Oarsmen Had Strong Backs

Just when whaleboat racing began no one on the Vineyard knowns, and it is doubtful if any record would give this information. For boats’ crews raced at sea and in various ports where ships touched. And when they had arrived home once more, the thrill of “lifting a boat out of water” seems to have called them from such occupations as bound them to the land. Not all the whaleboat men were whalers. They were simply good boatmen and possessed of strong backs, but it was the whalemen who called them out and put them on their mettle, and there were whalemen in most of the crews.
New Bedford had whaleboat races in the Acushnet River before the Vineyarders entered into the sport, and cocky winning crews visited the Vineyard, talking about racing, and extending an invitation to the Island boys to “launch and try out.” This offer was accepted, and some hot races took place off Oak Bluffs and elsewhere about the Vineyard, regulation whaleboats being used, boats that had made a voyage or two at sea.
It was this fact that influenced the Vineyarders to built their own boat, and the order was duly given to Urian Morse of Edgartown. Some slight changes in her lines were suggested, and these were carried out by the builder, resulting in a slightly lighter boat and possibly in greater speed. Some of these changes were made possible because the Vineyard boat was not intended to be used for whaling, nor for being stowed on davits,
The original crew which manned this boat was made up of Captain Isaac Norton, Cyrus Norton, his brother, who pulled the bow oar, George Smith, Allen Mayhew, John Gordon and Julius Lutz, all selected for their skill and brawn. Each man owned a share in the boat, as each had contributed toward the cost, and their pride in the craft was great indeed. One of the first resolutions this crew made was that the boat should never touch the ground. It was not the though of possible dishonor that inspired this resolution, but the fear that sand or gravel might mar the slick surface, sandpapered to a glossy finish and then coated with black lead. The resolution was kept to the end, the boat never resting on soil. When she was hauled out on the mainland for examination or leading a float was used, and when she was taken from the water at home, she was picked up and carried bodily.
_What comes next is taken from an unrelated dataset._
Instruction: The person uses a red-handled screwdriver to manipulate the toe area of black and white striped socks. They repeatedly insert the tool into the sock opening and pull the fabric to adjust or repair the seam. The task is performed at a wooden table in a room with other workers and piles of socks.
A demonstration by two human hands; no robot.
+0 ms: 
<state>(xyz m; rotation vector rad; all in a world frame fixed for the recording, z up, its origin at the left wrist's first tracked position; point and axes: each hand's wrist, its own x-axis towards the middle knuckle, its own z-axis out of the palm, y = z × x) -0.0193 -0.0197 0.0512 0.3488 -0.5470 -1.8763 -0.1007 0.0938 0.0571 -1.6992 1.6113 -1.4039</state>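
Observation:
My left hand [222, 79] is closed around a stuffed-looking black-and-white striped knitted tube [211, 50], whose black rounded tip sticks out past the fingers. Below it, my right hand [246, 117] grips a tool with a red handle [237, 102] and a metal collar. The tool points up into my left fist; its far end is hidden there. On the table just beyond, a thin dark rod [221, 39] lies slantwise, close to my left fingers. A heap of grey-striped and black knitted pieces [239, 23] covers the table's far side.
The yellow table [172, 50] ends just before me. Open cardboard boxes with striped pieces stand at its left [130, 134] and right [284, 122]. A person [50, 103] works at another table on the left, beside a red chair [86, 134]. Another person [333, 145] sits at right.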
In this boat Captain Ike and his crew met all comers, and visited the mainland where they defeated every crew that raced with them. The speed they attained in this boat is a matter that Vineyard boatmen still mention with awe, and so is the practice of Cyrus Norton of snapping his oar in two at the conclusion of each race.
The Vineyard crew soon gained the reputation of being invincible, and this was the ultimate cause of the discontinuance of whaleboat racing. For each time that a race was announced, the Islanders appeared and won, until the entries became fewer and fewer. New Bedford, the “Whaling City” whose whalemen were for the most part born somewhere else, was the last to withdraw, and this occurrence was more spectacular than the retirement of any other crew since it was a downright refusal to race. The race had been planned for a certain day, to take place in New Bedford. The Vineyard crew was on hand, its boat hauled out on a float in the river according to custom. But when the hour arrived, the New Bedord crew absolutely refused to race with the Vineyarders, and the latter manned their oars and came home, never to race again.
The Vineyard, therefore, claims the whaleboat championship, and this honor was won in the old boat now presented to the historical society. And Captain Norton, four score years of age and more, but erect as a ramrod, tells the tales of the exploits of himself and his crew with all the zest of an undefeated champion.